First, the sedevacantist position is not based on Jurisdictional law. It is based on Divine Law that a heretic is not in the Church. Second, there's much evidence out there that shows Apostolic Succession for Sedes.
"Episcopi sunt Apostolorum successores atque ex divina institutione peculiaribus ecclesiis praeficiuntur quas cuм potestate ordinaria regunt sub auctoritate Romani Pontificis." [Canon 329, § 1, from the pio-benedictine Codex]
Jurisdiction resides in the Church by divine institution. In the above Canon, formal Bishops, that is, Apostolic Successors are defined by divine law as being in possession of episcopal sees under the authority of the Holy Father. No episcopal see means no actual Apostolic Succession.
These Apostolic Successors must exist in the Church in an unbroken way from the days of the Apostles unto our days. The sedevacantist world is not only bereft of an episcopate that even claims to possess episcopal sees, but in their mutilated view on Apostolic Succession, there has been a historical void where they had no bishops at all from the beginning of their imaginary vacancy until the first sedevacantist episcopal consecrations.
Why do you not give me five names or so of sedevacantist 'apostolic successors' before the aforementioned sedevacantist episcopal consecrations took place? You cannot give me an answer, because these names do not exist. It has been a primary matter of discussion among yourselves for years, and it is known among you as "the question of apostolicity". You have a huge gap in your pretended recent history of Apostolic Succession, and you will never be able to fill it up. It is one of the indelible marks of schism and breach from the historical Church of Christ, deeply impressed on the forehead of your new anarchist church, constructed by human hand.

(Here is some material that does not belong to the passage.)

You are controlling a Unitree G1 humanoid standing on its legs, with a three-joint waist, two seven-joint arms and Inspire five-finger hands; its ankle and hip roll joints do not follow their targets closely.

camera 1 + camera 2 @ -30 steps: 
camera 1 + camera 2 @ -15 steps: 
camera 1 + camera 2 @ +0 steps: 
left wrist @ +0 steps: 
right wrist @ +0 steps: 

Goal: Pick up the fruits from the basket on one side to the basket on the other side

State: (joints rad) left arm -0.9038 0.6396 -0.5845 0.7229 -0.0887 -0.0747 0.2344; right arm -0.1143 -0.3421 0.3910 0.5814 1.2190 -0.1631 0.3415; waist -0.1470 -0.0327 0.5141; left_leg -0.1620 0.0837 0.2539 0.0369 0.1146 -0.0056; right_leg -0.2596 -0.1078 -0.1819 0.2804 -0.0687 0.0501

I will add some more to this. In the small world of Sedevacantism, every person is required to be a master in the principle of equity (epikeia), where everyone must decide for himself whether this or that law is still binding, whether this or that bishop may be approached for the Sacraments, whether the Index librorum prohibitorum still binds under pain of excommunication, and so forth. This is not at all practically equal to resisting condradictions with the spirit of the Church while recognising the legitimate authorities, because this means resisting what is clearly irreconcilable with the past. When the authorities command something which is not clearly detrimental to the good of the Church, the presumption is on the side of the legitimacy of the command, and so we are able to put our consciences at rest. But for you there is no rest, as you have called a weight and responsability upon your shoulders that is unreal and insupportable for men.